#### [Exercise aim]
The material below has pictures in it. Set down only the lines from the line containing "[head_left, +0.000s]" through the line containing "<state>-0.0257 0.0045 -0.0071", word for word, and leave the pictures behind.

(Exercise inputs Opens)

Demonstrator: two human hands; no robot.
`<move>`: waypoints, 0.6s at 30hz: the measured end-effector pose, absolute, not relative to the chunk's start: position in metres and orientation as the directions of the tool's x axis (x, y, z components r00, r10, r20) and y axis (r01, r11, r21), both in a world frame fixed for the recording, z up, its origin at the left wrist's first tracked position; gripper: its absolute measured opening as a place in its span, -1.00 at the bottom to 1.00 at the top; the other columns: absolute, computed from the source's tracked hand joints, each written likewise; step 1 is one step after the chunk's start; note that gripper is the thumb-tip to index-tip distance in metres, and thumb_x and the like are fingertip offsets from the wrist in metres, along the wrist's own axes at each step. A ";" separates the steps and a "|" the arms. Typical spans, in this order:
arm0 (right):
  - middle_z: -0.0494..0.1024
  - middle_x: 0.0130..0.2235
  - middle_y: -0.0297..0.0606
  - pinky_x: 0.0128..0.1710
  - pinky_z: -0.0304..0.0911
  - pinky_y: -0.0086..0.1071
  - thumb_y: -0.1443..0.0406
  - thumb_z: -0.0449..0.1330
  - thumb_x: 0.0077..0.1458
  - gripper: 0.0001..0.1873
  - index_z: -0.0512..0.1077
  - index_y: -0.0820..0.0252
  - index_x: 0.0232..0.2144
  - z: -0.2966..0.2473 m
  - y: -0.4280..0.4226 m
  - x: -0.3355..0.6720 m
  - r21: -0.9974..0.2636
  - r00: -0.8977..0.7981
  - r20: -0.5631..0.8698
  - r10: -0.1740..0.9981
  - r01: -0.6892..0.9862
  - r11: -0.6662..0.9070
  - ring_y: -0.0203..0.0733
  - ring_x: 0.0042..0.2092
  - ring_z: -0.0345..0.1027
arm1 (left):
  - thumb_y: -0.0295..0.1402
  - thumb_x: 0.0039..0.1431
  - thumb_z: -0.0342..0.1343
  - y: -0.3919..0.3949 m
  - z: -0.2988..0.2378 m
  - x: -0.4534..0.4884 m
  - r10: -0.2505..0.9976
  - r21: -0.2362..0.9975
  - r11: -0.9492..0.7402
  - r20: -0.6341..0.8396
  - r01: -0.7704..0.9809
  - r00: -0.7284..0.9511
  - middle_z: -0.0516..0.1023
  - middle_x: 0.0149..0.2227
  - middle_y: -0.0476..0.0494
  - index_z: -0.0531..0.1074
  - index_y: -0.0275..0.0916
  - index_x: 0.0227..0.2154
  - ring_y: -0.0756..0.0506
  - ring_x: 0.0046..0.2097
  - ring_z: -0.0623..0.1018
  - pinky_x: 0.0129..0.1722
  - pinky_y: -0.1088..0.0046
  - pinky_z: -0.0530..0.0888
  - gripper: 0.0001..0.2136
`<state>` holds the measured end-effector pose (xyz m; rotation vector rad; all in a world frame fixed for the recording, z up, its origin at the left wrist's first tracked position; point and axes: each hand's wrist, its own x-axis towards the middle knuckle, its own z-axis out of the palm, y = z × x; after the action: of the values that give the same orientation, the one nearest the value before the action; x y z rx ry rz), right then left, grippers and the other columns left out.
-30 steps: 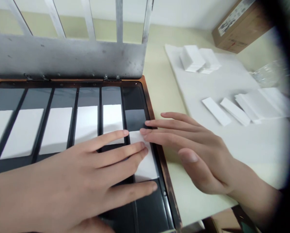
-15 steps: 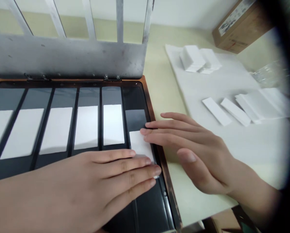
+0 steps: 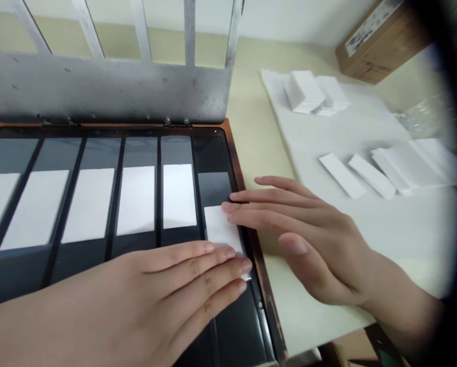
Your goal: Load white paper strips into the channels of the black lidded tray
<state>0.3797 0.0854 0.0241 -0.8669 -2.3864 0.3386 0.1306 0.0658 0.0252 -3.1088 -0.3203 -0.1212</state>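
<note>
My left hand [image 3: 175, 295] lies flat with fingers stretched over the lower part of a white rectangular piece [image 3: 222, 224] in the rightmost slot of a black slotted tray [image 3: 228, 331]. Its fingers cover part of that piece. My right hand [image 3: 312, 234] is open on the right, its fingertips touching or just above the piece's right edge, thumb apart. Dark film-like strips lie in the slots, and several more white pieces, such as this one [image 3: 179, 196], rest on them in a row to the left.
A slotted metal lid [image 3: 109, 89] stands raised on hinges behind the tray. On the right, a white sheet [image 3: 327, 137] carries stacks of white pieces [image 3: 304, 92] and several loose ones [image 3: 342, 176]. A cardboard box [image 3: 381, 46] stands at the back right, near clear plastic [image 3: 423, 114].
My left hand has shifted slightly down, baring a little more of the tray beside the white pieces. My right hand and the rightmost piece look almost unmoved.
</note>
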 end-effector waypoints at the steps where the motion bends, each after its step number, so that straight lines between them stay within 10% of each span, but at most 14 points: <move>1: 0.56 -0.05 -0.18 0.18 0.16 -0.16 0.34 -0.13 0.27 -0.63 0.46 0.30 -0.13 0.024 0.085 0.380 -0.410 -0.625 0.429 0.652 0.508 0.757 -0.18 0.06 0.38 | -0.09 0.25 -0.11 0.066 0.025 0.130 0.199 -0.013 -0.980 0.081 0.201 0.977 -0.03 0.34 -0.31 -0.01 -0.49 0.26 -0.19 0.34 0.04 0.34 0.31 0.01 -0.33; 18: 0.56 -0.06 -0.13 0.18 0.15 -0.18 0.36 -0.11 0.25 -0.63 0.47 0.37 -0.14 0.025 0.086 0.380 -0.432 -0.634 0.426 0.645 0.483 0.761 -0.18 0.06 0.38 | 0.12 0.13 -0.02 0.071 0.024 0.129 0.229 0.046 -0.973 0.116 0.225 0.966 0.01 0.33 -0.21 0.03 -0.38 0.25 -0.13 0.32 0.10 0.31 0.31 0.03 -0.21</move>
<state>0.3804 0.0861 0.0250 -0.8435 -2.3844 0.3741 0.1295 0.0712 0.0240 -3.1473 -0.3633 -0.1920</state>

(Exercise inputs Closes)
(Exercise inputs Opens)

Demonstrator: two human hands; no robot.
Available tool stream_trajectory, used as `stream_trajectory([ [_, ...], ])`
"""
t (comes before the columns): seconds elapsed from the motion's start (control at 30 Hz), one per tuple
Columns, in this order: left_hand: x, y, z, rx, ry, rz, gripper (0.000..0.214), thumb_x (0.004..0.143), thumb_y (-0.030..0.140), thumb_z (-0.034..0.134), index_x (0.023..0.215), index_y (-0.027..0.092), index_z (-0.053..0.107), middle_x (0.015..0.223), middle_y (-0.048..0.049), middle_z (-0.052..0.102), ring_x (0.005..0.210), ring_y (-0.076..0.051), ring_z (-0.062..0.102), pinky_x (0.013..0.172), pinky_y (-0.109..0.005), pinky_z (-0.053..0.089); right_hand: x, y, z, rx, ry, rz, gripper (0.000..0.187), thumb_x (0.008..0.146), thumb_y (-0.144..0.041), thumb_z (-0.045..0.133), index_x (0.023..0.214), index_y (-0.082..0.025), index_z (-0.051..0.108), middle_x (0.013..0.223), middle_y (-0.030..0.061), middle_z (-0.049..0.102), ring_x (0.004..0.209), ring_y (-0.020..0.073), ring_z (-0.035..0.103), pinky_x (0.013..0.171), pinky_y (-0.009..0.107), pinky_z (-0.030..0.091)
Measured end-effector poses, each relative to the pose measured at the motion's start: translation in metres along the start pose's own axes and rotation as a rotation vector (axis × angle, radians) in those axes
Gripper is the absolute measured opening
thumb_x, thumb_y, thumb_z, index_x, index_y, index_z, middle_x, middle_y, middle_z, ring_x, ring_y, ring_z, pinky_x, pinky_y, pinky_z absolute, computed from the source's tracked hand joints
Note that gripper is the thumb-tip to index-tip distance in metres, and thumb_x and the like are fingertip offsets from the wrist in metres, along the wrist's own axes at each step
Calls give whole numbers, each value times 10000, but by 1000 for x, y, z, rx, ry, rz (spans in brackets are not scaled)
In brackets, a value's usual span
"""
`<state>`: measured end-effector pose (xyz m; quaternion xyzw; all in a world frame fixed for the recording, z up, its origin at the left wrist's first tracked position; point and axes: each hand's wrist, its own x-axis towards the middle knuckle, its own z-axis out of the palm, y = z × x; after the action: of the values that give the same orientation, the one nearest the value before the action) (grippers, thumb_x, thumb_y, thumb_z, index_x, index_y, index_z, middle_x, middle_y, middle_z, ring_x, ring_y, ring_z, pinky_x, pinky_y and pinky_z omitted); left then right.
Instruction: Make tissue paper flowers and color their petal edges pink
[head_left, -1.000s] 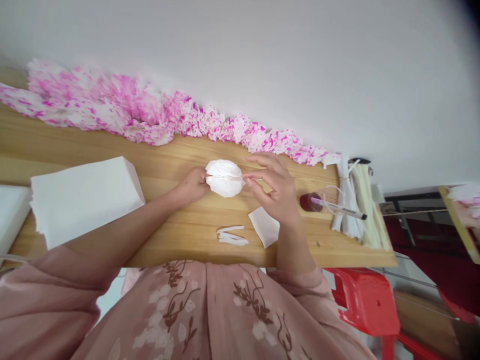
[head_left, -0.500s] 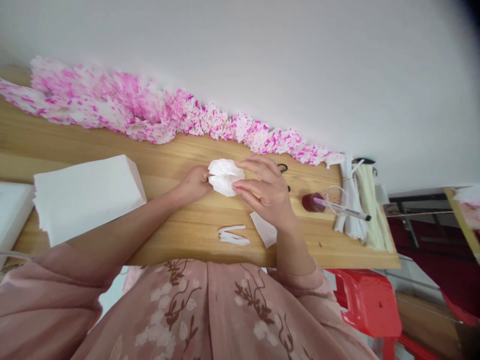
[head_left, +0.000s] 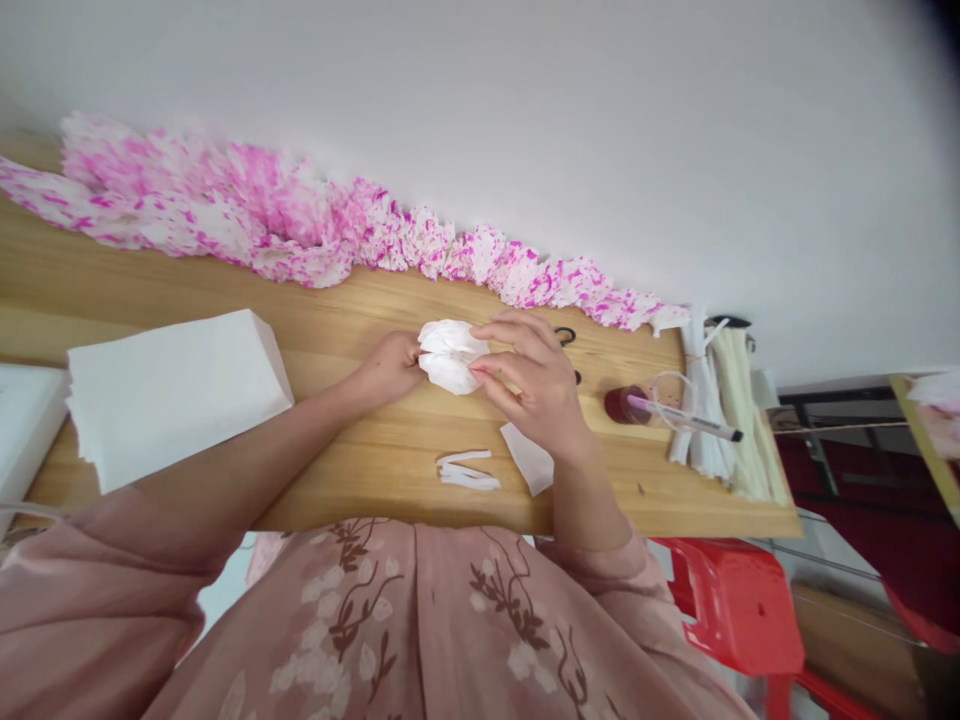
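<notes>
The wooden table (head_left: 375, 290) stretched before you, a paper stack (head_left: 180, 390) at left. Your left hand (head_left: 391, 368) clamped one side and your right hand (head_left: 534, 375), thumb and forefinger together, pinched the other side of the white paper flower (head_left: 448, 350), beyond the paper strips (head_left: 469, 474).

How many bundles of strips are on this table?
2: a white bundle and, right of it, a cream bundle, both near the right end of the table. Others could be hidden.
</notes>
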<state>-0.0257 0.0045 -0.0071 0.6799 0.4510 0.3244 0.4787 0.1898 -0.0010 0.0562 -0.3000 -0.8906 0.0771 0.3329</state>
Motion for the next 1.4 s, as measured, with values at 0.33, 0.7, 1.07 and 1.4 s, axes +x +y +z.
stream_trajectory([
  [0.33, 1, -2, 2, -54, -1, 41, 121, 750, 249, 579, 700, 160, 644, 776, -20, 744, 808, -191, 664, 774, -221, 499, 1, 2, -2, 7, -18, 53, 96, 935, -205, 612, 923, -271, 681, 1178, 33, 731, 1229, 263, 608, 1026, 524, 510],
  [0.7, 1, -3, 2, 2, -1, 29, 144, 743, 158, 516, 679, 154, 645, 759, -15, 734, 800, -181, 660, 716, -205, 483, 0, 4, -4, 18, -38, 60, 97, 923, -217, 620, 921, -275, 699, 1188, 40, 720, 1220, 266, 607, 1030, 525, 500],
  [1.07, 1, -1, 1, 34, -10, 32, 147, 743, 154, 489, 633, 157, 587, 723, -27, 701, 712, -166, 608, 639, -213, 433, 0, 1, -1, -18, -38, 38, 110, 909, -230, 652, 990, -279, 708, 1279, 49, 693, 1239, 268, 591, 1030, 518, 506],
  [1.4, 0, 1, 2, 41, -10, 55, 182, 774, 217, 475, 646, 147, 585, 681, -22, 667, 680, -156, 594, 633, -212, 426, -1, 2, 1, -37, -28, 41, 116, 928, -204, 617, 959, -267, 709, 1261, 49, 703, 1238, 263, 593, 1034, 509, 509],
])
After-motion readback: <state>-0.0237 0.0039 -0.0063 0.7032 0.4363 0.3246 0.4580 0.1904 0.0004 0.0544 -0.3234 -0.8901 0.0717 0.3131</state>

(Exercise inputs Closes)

#### [Exercise result]
[head_left, +0.000s] 
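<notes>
The wooden table (head_left: 375, 290) stretched before you, a paper stack (head_left: 180, 390) at left. Your left hand (head_left: 391, 368) clamped one side and your right hand (head_left: 534, 375), thumb and forefinger together, pinched the other side of the white paper flower (head_left: 448, 350), beyond the paper strips (head_left: 469, 474).

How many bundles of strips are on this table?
2: a white bundle and, right of it, a cream bundle, both near the right end of the table. Others could be hidden.
</notes>
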<state>-0.0257 0.0045 -0.0071 0.6799 0.4510 0.3244 0.4787 0.1898 -0.0010 0.0562 -0.3000 -0.8906 0.0771 0.3329</state>

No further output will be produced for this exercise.